Russ Burtner, Microsoft's User Experience Designer, checks the TouchWall for BSODs ahead of Bill's demo.
Bill Gates has spent some of his precious time at the Microsoft CEO Summit 2008 demonstrating a new multi-touch interface dubbed 'TouchWall'.
As reported by
CNet yesterday, the TouchWall is a six by four feet research prototype similar to the Surface desktop-based multi-touch interface the company has already demonstrated.
Where it differs – aside from in orientation – is the price. According to a quote published by
CrunchGear from Microsoft's Director of Envisioning Ian Sands the system will be able to turn “
almost anything into a multi-touch interface” for “
hundreds of dollars” - a far cry from Surface's $10,000 price tag.
The basic premise involves three lasers operating in the infra-red part of the spectrum and being monitored by an infra-red sensitive camera, with the image being provided by a bog-standard projector. In this way, it operates similarly to the open-source
Cubit we reported on at the start of this month. Because the technology is so simple, there is no real limit to the size of the multi-touch interface – given a powerful enough projector and a big enough wall it would be possible to create a TouchWall you'd need a ladder to use.

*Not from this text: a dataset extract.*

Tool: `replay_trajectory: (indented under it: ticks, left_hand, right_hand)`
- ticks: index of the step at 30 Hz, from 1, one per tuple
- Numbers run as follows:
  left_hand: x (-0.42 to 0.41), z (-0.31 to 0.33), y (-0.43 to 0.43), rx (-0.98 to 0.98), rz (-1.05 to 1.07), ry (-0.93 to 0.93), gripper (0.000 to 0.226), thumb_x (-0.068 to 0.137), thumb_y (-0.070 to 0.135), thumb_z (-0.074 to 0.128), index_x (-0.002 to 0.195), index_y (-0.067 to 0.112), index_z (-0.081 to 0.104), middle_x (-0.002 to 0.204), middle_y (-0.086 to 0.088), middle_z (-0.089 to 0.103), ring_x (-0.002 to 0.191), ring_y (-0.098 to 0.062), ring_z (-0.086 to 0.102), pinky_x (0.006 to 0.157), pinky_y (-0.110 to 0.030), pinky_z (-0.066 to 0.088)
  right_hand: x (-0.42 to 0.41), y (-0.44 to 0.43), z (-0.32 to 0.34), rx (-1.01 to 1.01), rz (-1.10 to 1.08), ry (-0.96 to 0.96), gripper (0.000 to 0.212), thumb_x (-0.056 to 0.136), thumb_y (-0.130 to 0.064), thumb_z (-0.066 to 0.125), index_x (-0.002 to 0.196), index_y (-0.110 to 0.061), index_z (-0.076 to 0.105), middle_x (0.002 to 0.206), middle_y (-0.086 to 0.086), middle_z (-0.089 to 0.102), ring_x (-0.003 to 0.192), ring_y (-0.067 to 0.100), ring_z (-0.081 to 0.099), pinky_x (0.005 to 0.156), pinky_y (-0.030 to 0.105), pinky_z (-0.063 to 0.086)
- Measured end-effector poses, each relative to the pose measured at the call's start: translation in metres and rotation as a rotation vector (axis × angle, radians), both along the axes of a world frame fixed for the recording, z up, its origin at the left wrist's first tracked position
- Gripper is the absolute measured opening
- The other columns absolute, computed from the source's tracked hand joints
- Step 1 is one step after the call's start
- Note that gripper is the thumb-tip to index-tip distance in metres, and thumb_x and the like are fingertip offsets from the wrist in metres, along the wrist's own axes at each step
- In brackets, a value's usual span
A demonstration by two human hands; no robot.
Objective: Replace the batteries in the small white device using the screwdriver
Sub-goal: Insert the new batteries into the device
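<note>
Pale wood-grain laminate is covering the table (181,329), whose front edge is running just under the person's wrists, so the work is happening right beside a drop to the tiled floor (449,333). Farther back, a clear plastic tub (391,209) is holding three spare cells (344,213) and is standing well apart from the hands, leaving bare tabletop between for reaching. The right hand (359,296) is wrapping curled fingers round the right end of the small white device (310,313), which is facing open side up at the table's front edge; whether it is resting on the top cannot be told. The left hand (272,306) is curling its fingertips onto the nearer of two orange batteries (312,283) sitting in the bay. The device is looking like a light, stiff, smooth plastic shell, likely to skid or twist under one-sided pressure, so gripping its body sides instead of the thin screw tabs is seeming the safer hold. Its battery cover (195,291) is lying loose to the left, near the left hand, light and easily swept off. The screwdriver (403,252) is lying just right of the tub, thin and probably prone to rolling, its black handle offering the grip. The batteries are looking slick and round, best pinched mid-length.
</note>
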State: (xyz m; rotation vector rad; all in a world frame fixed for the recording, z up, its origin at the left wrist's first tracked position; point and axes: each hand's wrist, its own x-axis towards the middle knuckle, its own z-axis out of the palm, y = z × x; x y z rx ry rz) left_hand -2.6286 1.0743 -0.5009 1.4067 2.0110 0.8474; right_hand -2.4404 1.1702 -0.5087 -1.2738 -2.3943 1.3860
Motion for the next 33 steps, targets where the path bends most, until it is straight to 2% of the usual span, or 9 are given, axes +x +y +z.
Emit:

Interestingly, despite the low cost of parts to develop the technology, Microsoft has no immediate plans to commercialise the system. Whether this is due to the company concentrating on the more technically impressive Surface – which offers identification and communication with Surface-enabled devices that are plonked down on the desktop – or just that it doesn't want to compete in a market where the barrier to entry is so low, I don't know.
If you want to see the tech in action,
CrunchGear has a
video along with some excellent pictures.
Tempted to play your favourite games with a wall-sized multi-touch interface, or is this technology unlikely to get much use outside of educational environments? Share your thoughts over in
the forums.
I'd rather try surface then Touchwall, touchwall seems similar to an interactive whiteboard
Put it in the middle of a mall and load ten or so simple, 2-5 person multiplayer games on it. Have each game for each player cost $2 and last an average of five minutes. You'd have the thing paid off in weeks and then it would be pure profit minus the cost of the electricity for the rest of the lifespan of the machine.
Hell, I'd buy a tabletop edition for my living room for dinner parties if they made a dev kit so people could program for it.